The workshop ended with a brain-storming session on strategies for facilitating, improving, and supporting molecular animation. The discussion was swift and wide-ranging. Ideas that came up repeatedly included a need for: a moderated online molecular animation community forum and repository for animations, scripts, user ratings and comments; peer and jury review of animations; hands on workshops in Maya, Blender, Chimera, etc.; and workshops for collaborations between biologists and animators.

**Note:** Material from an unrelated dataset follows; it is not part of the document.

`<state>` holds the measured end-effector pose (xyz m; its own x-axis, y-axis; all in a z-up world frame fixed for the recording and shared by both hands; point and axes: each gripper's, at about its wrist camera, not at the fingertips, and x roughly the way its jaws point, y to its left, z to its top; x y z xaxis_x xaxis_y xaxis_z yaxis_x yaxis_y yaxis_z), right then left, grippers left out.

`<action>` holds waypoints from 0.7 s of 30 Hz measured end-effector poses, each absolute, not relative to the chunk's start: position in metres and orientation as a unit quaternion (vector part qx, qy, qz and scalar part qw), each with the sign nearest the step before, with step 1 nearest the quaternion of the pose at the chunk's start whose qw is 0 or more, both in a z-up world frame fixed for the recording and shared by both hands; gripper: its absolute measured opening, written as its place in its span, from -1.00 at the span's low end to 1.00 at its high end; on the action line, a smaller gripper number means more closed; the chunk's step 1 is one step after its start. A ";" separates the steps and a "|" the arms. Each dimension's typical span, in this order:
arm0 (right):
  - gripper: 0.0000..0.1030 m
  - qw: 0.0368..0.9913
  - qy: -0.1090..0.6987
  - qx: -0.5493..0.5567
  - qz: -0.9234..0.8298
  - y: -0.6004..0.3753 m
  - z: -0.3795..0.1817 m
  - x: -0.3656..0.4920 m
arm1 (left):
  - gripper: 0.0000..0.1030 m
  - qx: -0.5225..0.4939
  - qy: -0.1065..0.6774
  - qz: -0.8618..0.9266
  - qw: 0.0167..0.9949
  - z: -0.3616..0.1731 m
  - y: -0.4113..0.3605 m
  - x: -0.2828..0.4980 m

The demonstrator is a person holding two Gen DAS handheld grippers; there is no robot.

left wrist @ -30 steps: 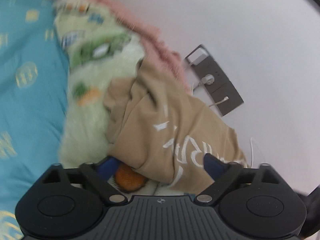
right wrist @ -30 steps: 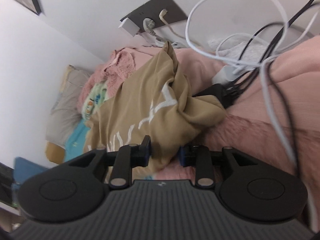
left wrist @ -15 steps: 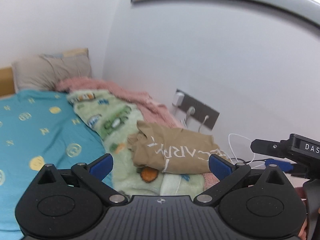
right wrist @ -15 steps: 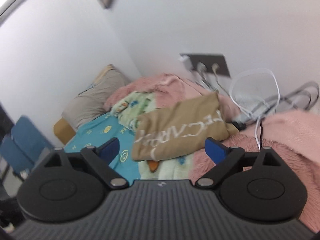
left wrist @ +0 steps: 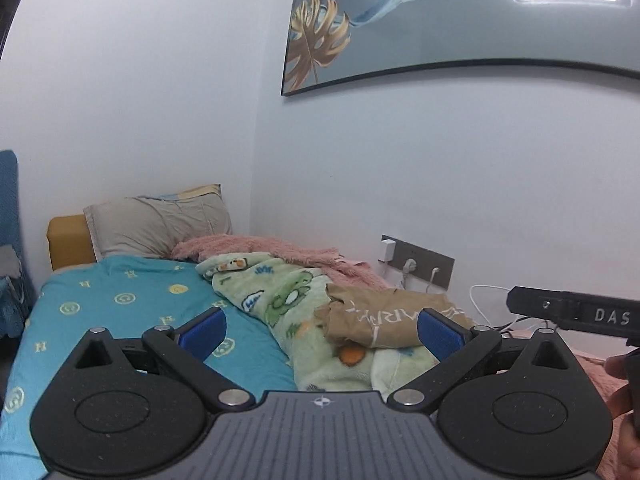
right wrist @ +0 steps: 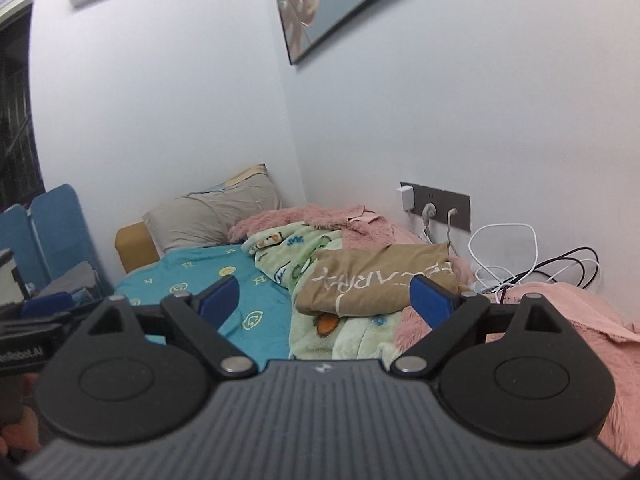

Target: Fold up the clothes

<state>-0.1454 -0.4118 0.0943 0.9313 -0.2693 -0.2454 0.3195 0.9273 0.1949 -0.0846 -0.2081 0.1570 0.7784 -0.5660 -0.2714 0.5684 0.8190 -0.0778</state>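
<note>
A tan shirt (left wrist: 384, 320) with white lettering lies folded on the green cartoon blanket (left wrist: 288, 304) at the far side of the bed, near the wall. In the right wrist view the same tan shirt (right wrist: 372, 280) rests flat on the green blanket (right wrist: 304, 256). My left gripper (left wrist: 320, 332) is open and well back from the shirt, nothing between its blue pads. My right gripper (right wrist: 326, 298) is open too, empty, also held back from the shirt. The other gripper's body (left wrist: 576, 314) shows at the right edge of the left wrist view.
A teal sheet (left wrist: 120, 308) covers the bed, with a grey pillow (left wrist: 160, 224) at its head. A pink fuzzy blanket (right wrist: 560, 320) lies right of the shirt. A wall socket panel (right wrist: 436, 206) holds plugs, with white and black cables (right wrist: 532, 256) coiled below. A framed picture (left wrist: 440, 20) hangs above.
The right gripper let go of the tan shirt and opened. Both grippers pulled back and rose away from the shirt, which now lies folded on the blanket.
</note>
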 end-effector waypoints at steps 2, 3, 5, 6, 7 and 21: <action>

A topic that repeatedly arose during discussions was what to do about missing data, especially when trying to represent dynamic processes for which experimental data is only available for starting and ending conformations. For example, the details of the complex conformational changes that transfer-messenger RNA undergoes in the studies Jie Fu described above are not completely known, but constructing animations depicting possible topological pathways can provide useful insight and lead to formation of new hypothesis and ideas for experiments. How can the portion of the animation that accurately represents high-quality experimental data be differentiated from the portion that depends on computationally modeled data, or portions dependent on hypothetical data only? Similarly, if some of the structural details involved in a molecular process are unknown, when is it acceptable for an author to use artistic license to fill in the missing details? The resulting animation may be valuable for use in an educational environment, even if not all of the details are scientifically accurate. These and other challenges provide the motivation for much future work in the field.

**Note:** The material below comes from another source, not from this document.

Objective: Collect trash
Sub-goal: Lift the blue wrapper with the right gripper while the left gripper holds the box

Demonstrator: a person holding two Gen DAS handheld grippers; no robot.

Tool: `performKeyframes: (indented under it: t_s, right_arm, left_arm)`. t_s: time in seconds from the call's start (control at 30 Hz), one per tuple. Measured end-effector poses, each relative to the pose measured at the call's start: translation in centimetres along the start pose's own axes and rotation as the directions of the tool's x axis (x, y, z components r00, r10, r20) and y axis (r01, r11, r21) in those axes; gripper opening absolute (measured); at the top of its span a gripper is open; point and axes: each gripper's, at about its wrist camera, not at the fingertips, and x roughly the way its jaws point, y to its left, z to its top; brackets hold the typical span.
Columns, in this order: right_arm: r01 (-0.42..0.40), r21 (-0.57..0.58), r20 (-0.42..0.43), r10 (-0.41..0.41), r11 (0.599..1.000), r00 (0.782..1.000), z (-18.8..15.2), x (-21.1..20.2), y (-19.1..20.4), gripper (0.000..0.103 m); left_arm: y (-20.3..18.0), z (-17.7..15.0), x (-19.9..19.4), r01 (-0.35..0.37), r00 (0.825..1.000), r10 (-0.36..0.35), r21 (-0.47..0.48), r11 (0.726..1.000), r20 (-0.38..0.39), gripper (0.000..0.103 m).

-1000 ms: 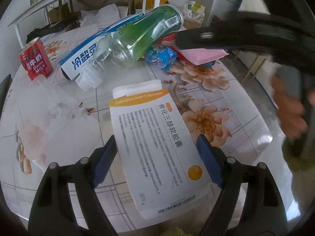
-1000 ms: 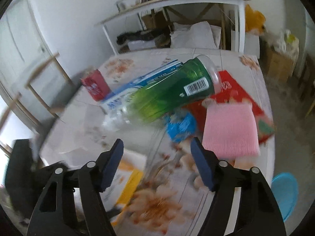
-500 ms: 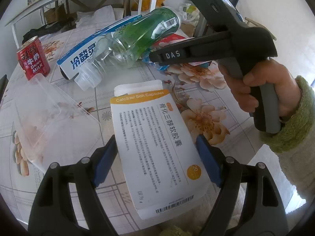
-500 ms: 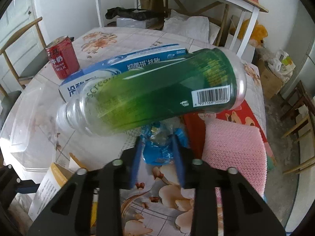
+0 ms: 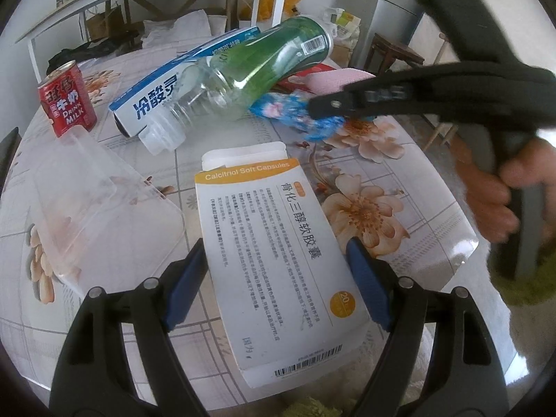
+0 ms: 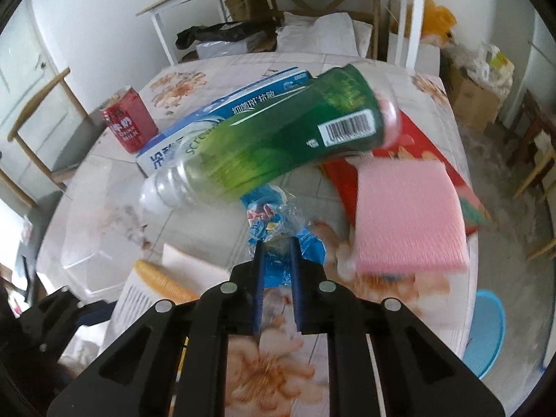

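Your right hand-held gripper (image 6: 275, 243) is closing on the blue wrapper (image 6: 278, 224).

The crumpled wrapper lies on the table (image 6: 347, 365), just below the green bottle (image 6: 278, 149), and it sits between your right jaws, which have come narrow and are still closing; from your left camera the right hand-held gripper (image 5: 325, 109) is seen reaching in from the right with its tips at the wrapper (image 5: 295, 114). A pink cloth (image 6: 410, 215) lies just right of it on a red packet (image 6: 434, 160). Behind the bottle lies a blue box (image 6: 222, 118), with a red can (image 6: 128, 125) farther left. Your left hand-held gripper (image 5: 274, 253) stands wide, its jaws either side of the white capsule box (image 5: 274, 243), beside a clear tray (image 5: 100, 208).
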Motion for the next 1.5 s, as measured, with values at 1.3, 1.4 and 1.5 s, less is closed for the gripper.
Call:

We thank the workshop attendees for their participation and John “Scooter” Morris for his work in recording, editing, and posting videos from each talk. Recorded PowerPoint presentations are accessible at http://plato.cgl.ucsf.edu/trac/Workshops/wiki/AnimationWorkshop. Many of the participants also posted PDFs of their slides and links to sample animations of their work; these are accessible via this same URL. The meeting was organized through the National Center for Macromolecular Imaging and the Resource for Biocomputing, Visualization and Informatics, with support from the National Center for Research Resources (P41RR002250, P41RR001081) and the Nanomedicine Development Center (PN2EY016525).